Il testo integrale della risposta di Sergio Romano è sul sito del “Corriere della sera”.
– Elena Aga Rossi, docente di storia delle relazioni internazionali presso la facoltà di scienze politiche della Luiss – Guido Carli di Roma e autrice, fra l’altro, di Una nazione allo sbando. L’armistizio italiano del settembre 1943 (Bologna, Il Mulino, 1993; nuova ed. ampliata, con appendici, Mulino, Bologna, 1998; terza ed. 2003) ha letto la nota pubblicata sul Corriere della sera il 17 febbraio 2010 nella rubrica di Sergio Romano (si veda la nota e la risposta di Romano nella sezione “Dicono del libro” di questo stesso libro) e ha scritto all’autore:
“Nella sua testimonianza lei scrive ‘Soltanto qualche storico ha scritto, ma senza troppi particolari e senza farne il nome, di un documento precedente la Memoria 44 e inviato dallo Stato Maggiore dell’esercito fra il 10 e il 20 di agosto’. In realtà nel mio volume Una nazione allo sbando, che forse Lei non conosce – uscito prima nel 1993 e su cui ho continuato a lavorare, con due successive edizioni ampliate – dell’ordine 111 CT parlo esattamente negli stessi termini in cui ne parla lei, sottolineandone il carattere difensivo, per timore di un colpo di mano di Hitler contro il governo. Dopo le forzate dimissioni di Mussolini il 25 luglio tale possibilità era stata infatti presa in considerazione da Hitler, che aveva incominciato a inviare nuove divisioni tedesche dal Brennero senza alcun accordo con i comandi italiani. Fino allo stesso 8 settembre continuò la collaborazione con i tedeschi per far fronte a un eventuale sbarco degli anglo-americani, tanto che il ministro della Marina, De Courten, la mattina dell’8 ordinò all’ammiraglio Bergamini che comandava la flotta a La Spezia di tenersi pronto ‘per il previsto intervento offensivo nella zona di sbarco’. Mi sembrava quindi per lo meno inesatto affermare come Lei fa nella lettera del 17 febbraio al Corriere che ‘gli ordini furono dati, e tempestivamente'”.
Sergio Lepri ha così risposto: “Come può pensare che io abbia parlato e parli dell’8 settembre senza aver letto il suo bellissimo Una nazione allo sbando? Ho solo detto che del 111 C.T. ‘qualche storico ha scritto ma senza troppi particolari e senza farne il nome”. Ho sbagliato; lei ne ha fatto il nome. Mi scuso e – visto che il mio 1943 è un libro digitale e pubblicato in corso di scrittura nel mio sito – riporterò, se me ne dà il consenso, la sua lettera.
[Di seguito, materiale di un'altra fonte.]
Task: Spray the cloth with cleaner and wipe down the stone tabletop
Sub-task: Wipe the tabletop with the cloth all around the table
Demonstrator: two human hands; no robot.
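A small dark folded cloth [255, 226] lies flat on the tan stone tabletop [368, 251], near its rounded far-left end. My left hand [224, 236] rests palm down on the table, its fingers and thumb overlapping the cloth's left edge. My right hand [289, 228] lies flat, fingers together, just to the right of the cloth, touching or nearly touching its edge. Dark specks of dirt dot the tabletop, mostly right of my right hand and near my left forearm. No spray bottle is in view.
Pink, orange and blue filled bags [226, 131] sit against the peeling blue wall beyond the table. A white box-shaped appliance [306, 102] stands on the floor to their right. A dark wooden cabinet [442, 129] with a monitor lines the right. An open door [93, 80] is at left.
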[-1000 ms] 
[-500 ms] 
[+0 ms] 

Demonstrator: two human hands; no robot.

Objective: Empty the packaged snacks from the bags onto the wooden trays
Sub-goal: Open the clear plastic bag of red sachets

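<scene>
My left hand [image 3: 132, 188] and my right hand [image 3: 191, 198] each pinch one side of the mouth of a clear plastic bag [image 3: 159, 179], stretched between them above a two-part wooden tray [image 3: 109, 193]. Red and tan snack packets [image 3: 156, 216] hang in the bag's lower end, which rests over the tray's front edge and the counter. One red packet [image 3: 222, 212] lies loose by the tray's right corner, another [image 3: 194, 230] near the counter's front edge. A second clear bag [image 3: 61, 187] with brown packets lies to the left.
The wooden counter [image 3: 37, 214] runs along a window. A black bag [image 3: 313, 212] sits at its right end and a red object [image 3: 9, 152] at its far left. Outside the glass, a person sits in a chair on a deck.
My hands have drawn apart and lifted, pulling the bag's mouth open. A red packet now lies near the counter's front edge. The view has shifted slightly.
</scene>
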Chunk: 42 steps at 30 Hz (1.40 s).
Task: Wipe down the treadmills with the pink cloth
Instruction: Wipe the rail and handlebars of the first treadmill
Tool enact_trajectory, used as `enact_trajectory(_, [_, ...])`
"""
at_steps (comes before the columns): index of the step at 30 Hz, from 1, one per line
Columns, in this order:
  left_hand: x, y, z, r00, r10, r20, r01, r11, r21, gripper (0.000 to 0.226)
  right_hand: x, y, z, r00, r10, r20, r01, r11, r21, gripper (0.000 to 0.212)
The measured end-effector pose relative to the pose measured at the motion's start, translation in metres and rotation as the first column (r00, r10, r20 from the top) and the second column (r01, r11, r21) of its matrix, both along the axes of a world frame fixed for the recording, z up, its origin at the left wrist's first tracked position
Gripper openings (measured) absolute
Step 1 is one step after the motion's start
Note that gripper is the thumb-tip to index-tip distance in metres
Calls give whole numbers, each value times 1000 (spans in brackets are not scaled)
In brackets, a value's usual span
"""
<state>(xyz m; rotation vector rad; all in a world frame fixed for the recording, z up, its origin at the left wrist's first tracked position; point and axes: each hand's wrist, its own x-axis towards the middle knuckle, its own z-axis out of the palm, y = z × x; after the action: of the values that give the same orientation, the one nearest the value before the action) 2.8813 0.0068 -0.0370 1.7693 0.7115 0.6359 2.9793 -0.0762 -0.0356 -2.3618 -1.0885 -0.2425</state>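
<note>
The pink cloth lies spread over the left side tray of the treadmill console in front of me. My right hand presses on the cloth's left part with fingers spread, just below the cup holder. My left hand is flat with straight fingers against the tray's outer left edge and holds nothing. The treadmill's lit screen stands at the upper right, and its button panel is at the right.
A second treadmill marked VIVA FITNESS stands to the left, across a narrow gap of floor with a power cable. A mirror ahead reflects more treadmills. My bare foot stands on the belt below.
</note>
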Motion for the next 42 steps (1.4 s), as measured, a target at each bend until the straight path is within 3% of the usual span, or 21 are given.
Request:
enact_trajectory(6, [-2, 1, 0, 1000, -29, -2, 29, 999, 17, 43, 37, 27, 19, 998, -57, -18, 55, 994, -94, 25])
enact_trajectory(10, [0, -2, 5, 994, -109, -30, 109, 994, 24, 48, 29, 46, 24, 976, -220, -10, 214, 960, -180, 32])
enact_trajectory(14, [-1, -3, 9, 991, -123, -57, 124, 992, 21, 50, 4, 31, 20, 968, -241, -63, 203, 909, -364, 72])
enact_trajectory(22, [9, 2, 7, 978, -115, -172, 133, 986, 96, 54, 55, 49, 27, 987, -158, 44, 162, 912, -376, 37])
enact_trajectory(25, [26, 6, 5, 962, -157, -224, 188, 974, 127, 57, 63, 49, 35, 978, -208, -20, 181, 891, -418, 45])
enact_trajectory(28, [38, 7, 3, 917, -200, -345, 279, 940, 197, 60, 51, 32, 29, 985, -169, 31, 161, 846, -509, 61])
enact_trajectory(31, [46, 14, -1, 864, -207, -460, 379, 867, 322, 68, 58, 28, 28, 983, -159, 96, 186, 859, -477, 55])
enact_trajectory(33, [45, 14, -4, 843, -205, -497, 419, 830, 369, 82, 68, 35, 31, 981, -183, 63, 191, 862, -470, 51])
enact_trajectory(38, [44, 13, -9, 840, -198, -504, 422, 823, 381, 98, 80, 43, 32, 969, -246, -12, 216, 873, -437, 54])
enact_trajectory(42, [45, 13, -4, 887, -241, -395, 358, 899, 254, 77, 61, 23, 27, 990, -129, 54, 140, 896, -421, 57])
“Rimane il dissenso sulle cause dello ‘sbando’. L’8 settembre lei era appena nata, io avevo 24 anni; ero al Comando della 5a armata, all’Ufficio operazioni; disponevo, sulla grande carta al 200 mila del Touring, le bandierine che indicavano le unità dipendenti. Dopo l’arrivo del 111 C.T. mi dissero di spostare le bandierine: le unità costiere (e le artiglierie) non più ‘faccia al mare’, in funzione antisbarco, ma volte verso l’interno; le unità mobili allontanate dalla costa e spostate intorno alle divisioni tedesche. A parte gli ammiccamenti e la mano sulla spalla del Capo dell’Ufficio operazioni, il colonnello Bertorelle (antifascista come me, poi attivo nella Resistenza vicentina). ‘Lepri, ce l’abbiamo fatta’ mi disse.
“Ma le testimonianze personali non piacciono agli storici. Leggiamo allora insieme un documento, che lei stessa cita nel suo libro (Come arrivammo all’armistizio del generale Francesco Rossi). Prima: ‘Il segreto doveva essere assolutamente mantenuto sulle trattative di armistizio’; ‘Non volevamo essere attaccati prima di avere preso i necessari accordi con gli Alleati’; ‘In un secondo tempo si sarebbe passati ad un’azione più generale, coordinata con quella delle grandi unità angloamericane che sarebbero sbarcate sul continente’. Poi: ‘Il foglio 111 C.T. prescriveva ‘di predisporre colpi di mano contro elementi vitali delle forze armate tedesche’; la memoria 44 prescriveva ‘di interrompere a qualunque costo, anche con attacchi in forza ai reparti germanici, le ferrovie e le principali rotabili alpine’ e ‘di agire con grandi unità o raggruppamenti mobili contro le truppe tedesche, specie a cavallo delle linee di comunicazione’. Ecco perché penso che la tragedia dello ‘sbando’ non dipese dalla mancanza di ordini. La tragedia fu che i grandissimi Capi che dettero quegli ordini e i grandi Capi che li dovevano applicare furono i primi a scappare. Se ha avuto la pazienza di leggere tutta la mia testimonianza, sa che cosa successe al Comando dell’armata che doveva difendere tutta l’Italia centrale dalla Spezia al Garigliano: già il 10 al Comando c’era soltanto qualche ufficiale inferiore e la mattina dell’11 soltanto i soldati, i sottufficiali e due ufficiali di complemento.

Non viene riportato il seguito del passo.